## Your task
The answer is to be an exact copy of the lines below running from the line with "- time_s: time" down to the line with "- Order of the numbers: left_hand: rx", both ends included, and nothing more.

## Stored data
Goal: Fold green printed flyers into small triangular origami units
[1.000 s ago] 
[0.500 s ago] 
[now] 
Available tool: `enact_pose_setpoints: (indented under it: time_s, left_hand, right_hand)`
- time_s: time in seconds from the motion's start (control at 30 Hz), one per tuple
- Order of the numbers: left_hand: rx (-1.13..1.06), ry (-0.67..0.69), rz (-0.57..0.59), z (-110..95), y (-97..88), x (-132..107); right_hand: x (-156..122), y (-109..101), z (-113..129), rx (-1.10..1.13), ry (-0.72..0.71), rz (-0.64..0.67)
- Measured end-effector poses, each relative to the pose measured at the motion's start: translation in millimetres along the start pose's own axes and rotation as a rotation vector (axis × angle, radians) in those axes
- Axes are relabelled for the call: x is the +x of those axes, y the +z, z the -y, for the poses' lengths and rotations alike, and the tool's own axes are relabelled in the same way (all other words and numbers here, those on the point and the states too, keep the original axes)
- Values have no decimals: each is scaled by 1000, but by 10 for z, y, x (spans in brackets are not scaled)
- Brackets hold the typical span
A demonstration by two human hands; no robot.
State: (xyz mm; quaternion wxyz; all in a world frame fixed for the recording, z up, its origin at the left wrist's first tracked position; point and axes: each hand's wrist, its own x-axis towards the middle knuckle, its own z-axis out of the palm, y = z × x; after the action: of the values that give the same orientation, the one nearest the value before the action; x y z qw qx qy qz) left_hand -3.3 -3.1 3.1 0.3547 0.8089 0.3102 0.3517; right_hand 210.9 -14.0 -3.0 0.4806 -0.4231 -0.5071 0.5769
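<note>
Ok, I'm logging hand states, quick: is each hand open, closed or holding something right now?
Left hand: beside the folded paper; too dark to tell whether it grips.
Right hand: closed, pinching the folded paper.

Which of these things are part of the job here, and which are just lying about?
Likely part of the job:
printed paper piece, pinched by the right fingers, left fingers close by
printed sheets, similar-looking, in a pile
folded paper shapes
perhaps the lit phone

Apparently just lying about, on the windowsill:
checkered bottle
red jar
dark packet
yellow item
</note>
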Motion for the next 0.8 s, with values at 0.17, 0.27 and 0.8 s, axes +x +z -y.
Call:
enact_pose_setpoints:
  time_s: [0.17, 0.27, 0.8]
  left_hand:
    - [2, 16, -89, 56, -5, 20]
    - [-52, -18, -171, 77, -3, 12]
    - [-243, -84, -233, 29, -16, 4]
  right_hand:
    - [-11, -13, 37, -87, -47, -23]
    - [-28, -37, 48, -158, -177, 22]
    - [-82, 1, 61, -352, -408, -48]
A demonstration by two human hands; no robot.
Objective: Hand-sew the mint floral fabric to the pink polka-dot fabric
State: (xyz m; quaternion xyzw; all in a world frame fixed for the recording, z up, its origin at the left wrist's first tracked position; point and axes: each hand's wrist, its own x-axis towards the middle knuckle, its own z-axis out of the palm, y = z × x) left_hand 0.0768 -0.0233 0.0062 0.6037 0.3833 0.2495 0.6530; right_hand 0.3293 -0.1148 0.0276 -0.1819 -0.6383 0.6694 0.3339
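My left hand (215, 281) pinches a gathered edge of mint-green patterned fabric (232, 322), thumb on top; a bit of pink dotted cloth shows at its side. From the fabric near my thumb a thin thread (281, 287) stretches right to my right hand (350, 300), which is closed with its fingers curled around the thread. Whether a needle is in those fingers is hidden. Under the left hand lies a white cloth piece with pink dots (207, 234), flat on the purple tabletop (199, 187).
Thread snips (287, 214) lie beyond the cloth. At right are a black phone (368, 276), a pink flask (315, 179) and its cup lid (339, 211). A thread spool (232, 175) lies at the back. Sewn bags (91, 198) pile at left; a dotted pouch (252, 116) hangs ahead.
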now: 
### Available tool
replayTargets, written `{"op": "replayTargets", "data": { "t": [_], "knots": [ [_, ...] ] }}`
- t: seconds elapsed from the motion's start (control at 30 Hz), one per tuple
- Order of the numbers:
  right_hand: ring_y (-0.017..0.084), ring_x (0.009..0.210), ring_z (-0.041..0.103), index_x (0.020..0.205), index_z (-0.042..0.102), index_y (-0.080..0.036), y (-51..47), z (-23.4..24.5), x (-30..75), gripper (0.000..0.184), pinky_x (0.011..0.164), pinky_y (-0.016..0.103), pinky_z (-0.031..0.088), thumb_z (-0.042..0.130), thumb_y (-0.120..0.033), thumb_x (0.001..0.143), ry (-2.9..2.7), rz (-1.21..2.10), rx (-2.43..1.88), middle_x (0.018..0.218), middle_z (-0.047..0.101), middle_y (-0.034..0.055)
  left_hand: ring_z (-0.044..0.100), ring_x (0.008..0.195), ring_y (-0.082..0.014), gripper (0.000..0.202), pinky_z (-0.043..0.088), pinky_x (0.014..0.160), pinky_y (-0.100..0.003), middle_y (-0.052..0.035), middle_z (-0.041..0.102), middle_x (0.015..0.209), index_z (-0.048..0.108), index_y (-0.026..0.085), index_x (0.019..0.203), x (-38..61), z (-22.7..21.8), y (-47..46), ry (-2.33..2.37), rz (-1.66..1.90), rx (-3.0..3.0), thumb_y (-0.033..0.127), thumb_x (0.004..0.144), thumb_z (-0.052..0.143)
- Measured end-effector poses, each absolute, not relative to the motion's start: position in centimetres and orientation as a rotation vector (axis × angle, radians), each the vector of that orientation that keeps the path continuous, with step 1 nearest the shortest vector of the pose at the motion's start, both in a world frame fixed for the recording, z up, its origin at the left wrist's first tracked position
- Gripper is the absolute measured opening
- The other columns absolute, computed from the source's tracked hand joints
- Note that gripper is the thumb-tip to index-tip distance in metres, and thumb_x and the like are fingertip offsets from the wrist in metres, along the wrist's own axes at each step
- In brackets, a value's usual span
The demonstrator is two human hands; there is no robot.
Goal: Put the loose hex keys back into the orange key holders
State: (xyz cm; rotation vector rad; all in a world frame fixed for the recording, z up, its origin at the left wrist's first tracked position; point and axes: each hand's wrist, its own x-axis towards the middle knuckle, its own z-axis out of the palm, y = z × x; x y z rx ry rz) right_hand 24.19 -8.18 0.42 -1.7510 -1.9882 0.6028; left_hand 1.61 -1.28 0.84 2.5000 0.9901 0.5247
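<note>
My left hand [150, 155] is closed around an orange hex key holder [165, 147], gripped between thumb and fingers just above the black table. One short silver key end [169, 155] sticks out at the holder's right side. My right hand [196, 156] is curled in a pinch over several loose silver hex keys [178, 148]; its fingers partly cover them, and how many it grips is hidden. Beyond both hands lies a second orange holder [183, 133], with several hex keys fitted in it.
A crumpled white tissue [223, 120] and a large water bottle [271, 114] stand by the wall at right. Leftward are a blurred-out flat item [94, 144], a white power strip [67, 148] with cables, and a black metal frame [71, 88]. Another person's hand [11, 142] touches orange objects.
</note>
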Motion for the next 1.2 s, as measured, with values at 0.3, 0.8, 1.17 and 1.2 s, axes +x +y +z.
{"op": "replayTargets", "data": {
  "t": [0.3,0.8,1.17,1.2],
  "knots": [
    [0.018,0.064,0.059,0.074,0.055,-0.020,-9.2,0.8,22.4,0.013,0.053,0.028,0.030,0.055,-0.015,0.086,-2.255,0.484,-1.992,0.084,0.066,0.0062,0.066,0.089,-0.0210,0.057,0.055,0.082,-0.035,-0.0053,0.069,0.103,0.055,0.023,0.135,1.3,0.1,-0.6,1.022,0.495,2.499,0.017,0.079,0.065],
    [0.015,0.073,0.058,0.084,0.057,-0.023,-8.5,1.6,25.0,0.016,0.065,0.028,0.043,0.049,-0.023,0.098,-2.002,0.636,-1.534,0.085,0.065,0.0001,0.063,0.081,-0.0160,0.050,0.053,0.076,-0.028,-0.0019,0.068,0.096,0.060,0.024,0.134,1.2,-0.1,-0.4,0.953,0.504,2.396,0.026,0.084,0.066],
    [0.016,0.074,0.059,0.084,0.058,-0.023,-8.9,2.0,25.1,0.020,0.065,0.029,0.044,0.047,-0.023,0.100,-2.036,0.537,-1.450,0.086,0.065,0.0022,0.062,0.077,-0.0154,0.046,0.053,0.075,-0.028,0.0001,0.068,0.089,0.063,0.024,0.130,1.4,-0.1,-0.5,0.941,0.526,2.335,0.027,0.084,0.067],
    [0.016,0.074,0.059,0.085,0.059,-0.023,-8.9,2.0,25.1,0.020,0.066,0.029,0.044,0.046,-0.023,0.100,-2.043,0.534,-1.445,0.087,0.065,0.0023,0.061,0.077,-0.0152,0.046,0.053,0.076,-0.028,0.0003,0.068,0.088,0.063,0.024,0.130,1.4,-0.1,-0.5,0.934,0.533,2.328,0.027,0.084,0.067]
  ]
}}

## Written answer
- time_s: time in seconds from the motion's start (control at 30 Hz), one per tuple
- Order of the numbers: left_hand: rx (-1.13..1.06), ry (-0.67..0.69), rz (-0.57..0.59), z (-110..95), y (-97..88), x (-132..107); right_hand: x (-156..122), y (-109..101), z (-113..129), rx (-1.10..1.13), ry (-0.72..0.71), rz (-0.64..0.67)

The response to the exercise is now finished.